Microsoft has one for their "Custom Decision Service" here https://docs.microsoft.com/en-us/azure/cognitive-services/custom-decision-service/ that does "related article" recommendations based on visitor use and rating patterns. As this is the simplest to implement for testing, I'm going to try this within my own site, to see what the results are.

Google has their own implementation here https://cloud.google.com/solutions/machine-learning/recommendation-system-tensorflow-overview that has a similar set of inputs and outputs. Google documents a lot more of what is going on & how to build your own custom version much more than Microsoft however.

There are also a lot of custom recommendation engines that can be reviewed and implemented, such as this one that ended up being the basis for the Twitter "who to follow" recommendation system: https://medium.com/google-cloud/how-we-implemented-a-fully-serverless-recommender-system-using-gcp-9c9fbbdc46cc.

All of these are concrete examples of what is pretty much still bleeding edge software technology.
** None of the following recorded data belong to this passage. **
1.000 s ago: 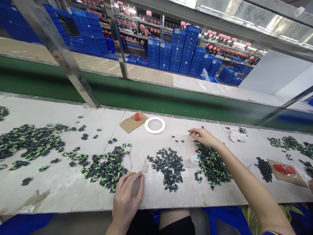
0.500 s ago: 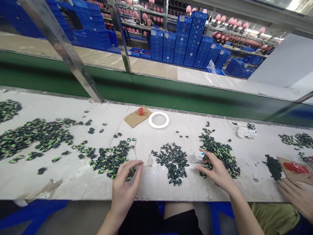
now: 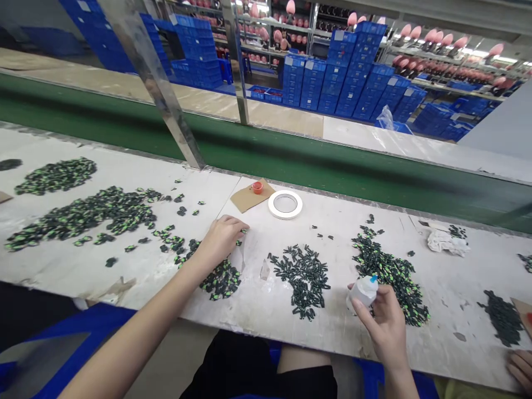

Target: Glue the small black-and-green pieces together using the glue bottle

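Observation:
My right hand point(image 3: 388, 321) is closed around a white squeeze bottle point(image 3: 364, 290) with a blue tip, tilted above the table beside a heap of small black-and-green pieces point(image 3: 388, 266). My left hand point(image 3: 220, 241) reaches over another heap of black-and-green pieces point(image 3: 222, 281), its fingers pinched together. At its fingertips shows one small black-and-green piece point(image 3: 244, 230); the grip on it is partly hidden. Between my hands lies a pile of small dark elongated pieces point(image 3: 305, 277).
A roll of white tape point(image 3: 285, 204) lies near a red cup point(image 3: 257, 188) on cardboard point(image 3: 241, 198). Larger heaps point(image 3: 95, 216) spread leftward. A metal post point(image 3: 183, 133) rises behind. At right are crumpled white tissue point(image 3: 448, 243) and another person's hand point(image 3: 521, 367).
My right hand has taken hold of the white bottle and raised it, tip upward. My left hand has moved forward to the far edge of its heap. The view has shifted left.

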`<action>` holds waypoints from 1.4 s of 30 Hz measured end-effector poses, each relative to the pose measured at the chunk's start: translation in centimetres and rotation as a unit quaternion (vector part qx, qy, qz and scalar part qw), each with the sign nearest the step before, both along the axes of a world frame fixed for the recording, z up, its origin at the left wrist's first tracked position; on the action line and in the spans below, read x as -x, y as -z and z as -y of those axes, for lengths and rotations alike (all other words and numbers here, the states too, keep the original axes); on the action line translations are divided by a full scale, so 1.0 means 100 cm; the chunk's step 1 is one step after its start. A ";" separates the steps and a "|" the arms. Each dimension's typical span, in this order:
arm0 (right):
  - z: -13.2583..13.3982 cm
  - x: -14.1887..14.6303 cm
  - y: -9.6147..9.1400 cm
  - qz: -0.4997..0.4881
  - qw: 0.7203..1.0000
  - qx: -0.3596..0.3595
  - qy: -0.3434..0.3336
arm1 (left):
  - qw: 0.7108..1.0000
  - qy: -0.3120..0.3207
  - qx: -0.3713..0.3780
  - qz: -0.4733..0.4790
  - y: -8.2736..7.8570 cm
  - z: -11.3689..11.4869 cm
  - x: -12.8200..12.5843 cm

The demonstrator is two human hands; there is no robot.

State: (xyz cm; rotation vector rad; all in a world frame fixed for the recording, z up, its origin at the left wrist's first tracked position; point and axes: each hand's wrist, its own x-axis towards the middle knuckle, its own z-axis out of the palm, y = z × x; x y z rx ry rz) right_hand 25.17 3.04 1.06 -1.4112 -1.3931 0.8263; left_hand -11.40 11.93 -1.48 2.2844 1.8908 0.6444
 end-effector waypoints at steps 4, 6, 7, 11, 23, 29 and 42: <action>0.022 -0.007 0.015 -0.032 0.999 -0.018 0.040 | 0.997 0.032 0.019 -0.064 0.000 -0.010 0.007; 0.031 -0.012 0.022 -0.057 0.996 -0.031 0.055 | 0.997 0.038 -0.001 -0.068 -0.002 -0.004 0.007; 0.034 -0.013 0.025 -0.076 0.994 -0.038 0.067 | 0.997 0.052 -0.007 -0.059 -0.003 0.002 0.004; 0.044 -0.012 0.036 -0.153 0.981 -0.054 0.108 | 0.992 0.119 0.002 0.035 -0.010 0.040 -0.024; 0.057 0.017 0.053 -0.058 0.980 -0.032 0.187 | 0.992 0.021 -0.095 0.084 0.003 0.114 -0.094; 0.054 0.051 0.039 -0.014 0.978 -0.071 0.196 | 0.987 0.031 -0.091 0.130 0.009 0.118 -0.099; 0.043 0.079 0.031 0.107 0.981 -0.120 0.108 | 0.966 0.007 -0.045 0.254 0.013 0.125 -0.096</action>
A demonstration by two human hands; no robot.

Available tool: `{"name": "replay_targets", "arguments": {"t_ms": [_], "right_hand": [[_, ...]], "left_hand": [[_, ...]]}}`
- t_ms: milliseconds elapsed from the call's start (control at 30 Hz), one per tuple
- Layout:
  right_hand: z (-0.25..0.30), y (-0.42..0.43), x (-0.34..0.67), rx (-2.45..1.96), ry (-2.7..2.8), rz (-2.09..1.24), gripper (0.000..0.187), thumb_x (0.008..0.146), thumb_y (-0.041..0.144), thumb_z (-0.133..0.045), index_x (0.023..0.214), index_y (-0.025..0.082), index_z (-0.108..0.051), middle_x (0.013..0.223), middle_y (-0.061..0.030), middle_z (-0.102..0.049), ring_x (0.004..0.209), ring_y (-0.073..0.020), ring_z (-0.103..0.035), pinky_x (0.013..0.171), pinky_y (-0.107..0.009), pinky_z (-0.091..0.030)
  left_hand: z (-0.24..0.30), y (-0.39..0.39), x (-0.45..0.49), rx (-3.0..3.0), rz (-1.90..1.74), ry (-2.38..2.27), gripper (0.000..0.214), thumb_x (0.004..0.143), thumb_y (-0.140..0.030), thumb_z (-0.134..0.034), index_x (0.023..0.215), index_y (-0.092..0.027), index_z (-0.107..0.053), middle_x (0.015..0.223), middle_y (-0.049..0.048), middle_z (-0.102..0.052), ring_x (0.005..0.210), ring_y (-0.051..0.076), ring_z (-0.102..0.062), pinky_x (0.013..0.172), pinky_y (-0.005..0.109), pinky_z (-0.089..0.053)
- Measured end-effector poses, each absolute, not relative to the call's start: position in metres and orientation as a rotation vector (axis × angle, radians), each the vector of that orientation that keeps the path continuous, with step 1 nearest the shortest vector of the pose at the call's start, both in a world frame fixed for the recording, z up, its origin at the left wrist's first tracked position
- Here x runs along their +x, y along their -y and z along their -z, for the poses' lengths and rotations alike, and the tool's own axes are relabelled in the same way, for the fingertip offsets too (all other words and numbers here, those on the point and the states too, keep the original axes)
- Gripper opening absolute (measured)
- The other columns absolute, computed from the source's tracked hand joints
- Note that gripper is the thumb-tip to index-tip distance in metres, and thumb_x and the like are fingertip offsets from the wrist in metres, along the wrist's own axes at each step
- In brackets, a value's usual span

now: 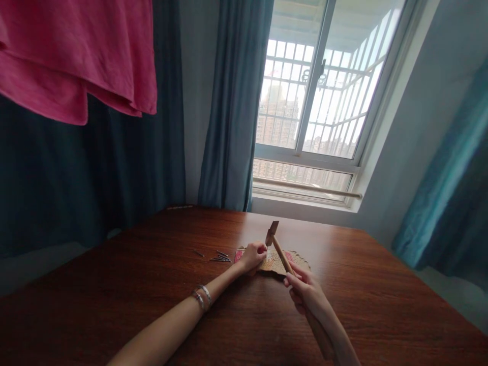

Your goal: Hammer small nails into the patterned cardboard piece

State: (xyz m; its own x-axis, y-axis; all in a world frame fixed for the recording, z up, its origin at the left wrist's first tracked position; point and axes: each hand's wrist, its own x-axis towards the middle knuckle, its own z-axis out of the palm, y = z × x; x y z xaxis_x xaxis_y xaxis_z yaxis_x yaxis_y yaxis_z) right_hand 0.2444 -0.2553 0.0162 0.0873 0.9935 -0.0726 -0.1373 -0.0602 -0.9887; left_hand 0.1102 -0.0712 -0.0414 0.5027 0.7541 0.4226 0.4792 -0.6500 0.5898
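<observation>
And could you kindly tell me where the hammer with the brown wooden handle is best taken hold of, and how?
Probably by its long, straight brown wooden handle, coming from the near right: it slants that way from the brown head, and the right hand grips it there.

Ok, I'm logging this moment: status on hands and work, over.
Right hand gripping hammer by handle. Left hand at ragged tan piece, close to hammer head; any held nail too small to tell. Loose nails left of piece.

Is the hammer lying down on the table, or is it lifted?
Lifted. The right hand holds the hammer by its handle, with the head raised above the cardboard, close to the left hand.
</observation>
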Motion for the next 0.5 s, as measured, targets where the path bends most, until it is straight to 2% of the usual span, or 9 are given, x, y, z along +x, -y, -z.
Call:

I do not recommend you build your own version of these though, unless you really know what you are doing, and have requirements that are outside the normal parameters of recommendations.

What about the future?

This is an area of software that is changing rapidly. Almost as fast as the hardware and systems needed to create a massively parallel computing grid are changing.

I can see these recommendation systems evolving to not only take into account past visitors actions and ratings, but also the sentiment of the articles themselves. That change is not too difficult to predict.​

Beyond that, recommendation engines will get to take into account the changing nature of people's interests - what I'm interested in this month won't necessarily be what I'm interested in 12 months from now.

The ability to accurately predict what someone may be interested in on a low traffic site is another area that will evolve rapidly. Article sentiment, topic categorisation and user ratings will become far more important on a site such as this.